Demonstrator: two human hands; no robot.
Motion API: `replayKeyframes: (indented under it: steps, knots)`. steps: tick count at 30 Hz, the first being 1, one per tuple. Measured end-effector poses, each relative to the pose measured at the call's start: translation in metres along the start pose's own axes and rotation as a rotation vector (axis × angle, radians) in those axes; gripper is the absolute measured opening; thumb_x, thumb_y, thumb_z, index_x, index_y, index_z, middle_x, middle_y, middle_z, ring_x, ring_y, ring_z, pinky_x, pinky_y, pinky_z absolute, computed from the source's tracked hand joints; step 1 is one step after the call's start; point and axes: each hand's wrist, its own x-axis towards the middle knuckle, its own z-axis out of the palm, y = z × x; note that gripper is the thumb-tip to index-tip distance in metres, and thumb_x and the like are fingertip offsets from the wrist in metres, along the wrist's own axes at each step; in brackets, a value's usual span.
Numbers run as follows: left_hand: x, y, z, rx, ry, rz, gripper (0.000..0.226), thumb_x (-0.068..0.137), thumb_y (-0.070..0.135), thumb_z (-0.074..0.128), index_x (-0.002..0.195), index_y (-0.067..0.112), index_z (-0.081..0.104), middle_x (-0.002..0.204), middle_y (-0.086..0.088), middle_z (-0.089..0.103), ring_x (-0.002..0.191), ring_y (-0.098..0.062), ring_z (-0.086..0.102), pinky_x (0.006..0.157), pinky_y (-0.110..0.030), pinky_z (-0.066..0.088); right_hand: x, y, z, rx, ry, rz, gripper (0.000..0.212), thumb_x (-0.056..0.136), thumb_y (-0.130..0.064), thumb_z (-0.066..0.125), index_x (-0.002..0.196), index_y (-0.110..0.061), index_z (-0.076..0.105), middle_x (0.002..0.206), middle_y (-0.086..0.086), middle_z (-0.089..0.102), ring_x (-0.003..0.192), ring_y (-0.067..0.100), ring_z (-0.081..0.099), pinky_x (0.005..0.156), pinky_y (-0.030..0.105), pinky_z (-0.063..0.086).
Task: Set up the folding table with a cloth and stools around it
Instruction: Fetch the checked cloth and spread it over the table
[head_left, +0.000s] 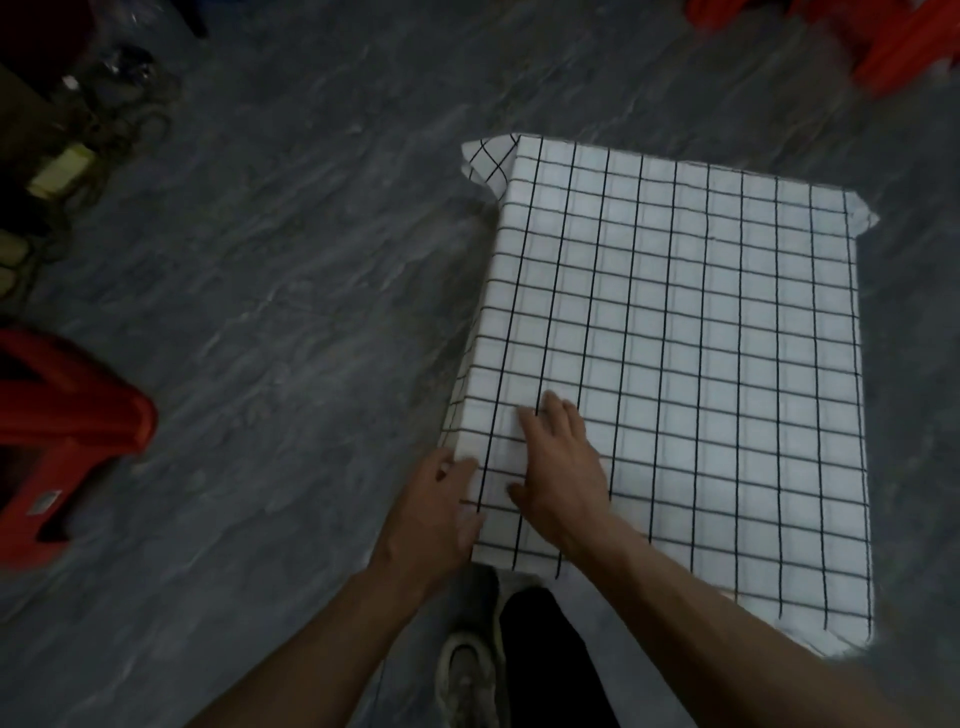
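A white cloth with a black grid (701, 364) covers the folding table completely, its edges hanging over the sides. My right hand (561, 467) lies flat on the cloth near the table's near-left corner, fingers spread. My left hand (441, 509) rests against the hanging cloth at the table's left edge, just beside the right hand; I cannot tell if it pinches the fabric. A red plastic stool (62, 431) stands on the floor at the left. More red stools (893, 41) sit blurred at the top right.
The floor (291, 291) is dark grey stone. Bottles, cables and a dark box (78, 119) crowd the upper left corner. My shoe (467, 675) and dark trouser leg show below the table's near edge.
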Motion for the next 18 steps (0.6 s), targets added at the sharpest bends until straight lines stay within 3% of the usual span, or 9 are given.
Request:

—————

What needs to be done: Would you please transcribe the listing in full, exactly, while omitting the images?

Worked solution:
Demonstrator: two human hands; no robot.
Motion API: `replayKeyframes: (indented under it: steps, knots)`. steps: tick count at 30 Hz, the first being 1, one per tuple. Measured end-effector poses, each relative to the pose measured at the call's start: translation in metres along the start pose's own axes and rotation as a rotation vector (axis × angle, radians) in those axes; gripper is the absolute measured opening; thumb_x, thumb_y, thumb_z, index_x, index_y, index_z, middle_x, middle_y, middle_z, ring_x, ring_y, ring_z, pinky_x, pinky_y, pinky_z absolute, computed from the source's tracked hand joints; step 1 is one step after the call's start; point and axes: each hand's wrist, its own x-axis towards the middle knuckle, its own z-axis out of the palm, y = z × x; note that gripper is the thumb-tip to index-tip distance in metres, and thumb_x and the like are fingertip offsets from the wrist in metres, along the wrist's own axes at each step; in brackets, a value's usual span.
Numbers run as follows: left_hand: x, y, z, rx, ry, rz, gripper (0.000..0.226), thumb_x (-0.068..0.137), thumb_y (-0.070..0.135), thumb_z (-0.074..0.128), index_x (-0.002..0.195), index_y (-0.067..0.112), index_z (-0.081..0.104), middle_x (-0.002..0.204), middle_y (-0.086..0.088), middle_z (-0.089..0.103), ring_x (-0.002..0.191), ring_y (-0.098..0.062), ring_z (-0.086..0.102), pinky_x (0.006..0.157), pinky_y (-0.110..0.030), pinky_z (-0.066..0.088); right_hand: x, y, z, rx, ry, rz, gripper (0.000..0.212), thumb_x (-0.056..0.136), thumb_y (-0.130..0.064), thumb_z (-0.066..0.125), index_x (-0.002..0.196), index_y (-0.110..0.061), index_z (-0.076..0.105), middle_x (0.002..0.206), middle_y (-0.086..0.086), middle_z (-0.089..0.102), ring_x (-0.003..0.192), ring_y (-0.067..0.100), ring_z (-0.081..0.099), pinky_x (0.005..0.156), pinky_y (-0.030..0.105), pinky_z (-0.063..0.086).
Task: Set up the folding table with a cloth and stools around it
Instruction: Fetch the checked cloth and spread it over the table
[head_left, +0.000s] 
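A white cloth with a black grid (701, 364) covers the folding table completely, its edges hanging over the sides. My right hand (561, 467) lies flat on the cloth near the table's near-left corner, fingers spread. My left hand (441, 509) rests against the hanging cloth at the table's left edge, just beside the right hand; I cannot tell if it pinches the fabric. A red plastic stool (62, 431) stands on the floor at the left. More red stools (893, 41) sit blurred at the top right.
The floor (291, 291) is dark grey stone. Bottles, cables and a dark box (78, 119) crowd the upper left corner. My shoe (467, 675) and dark trouser leg show below the table's near edge.
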Motion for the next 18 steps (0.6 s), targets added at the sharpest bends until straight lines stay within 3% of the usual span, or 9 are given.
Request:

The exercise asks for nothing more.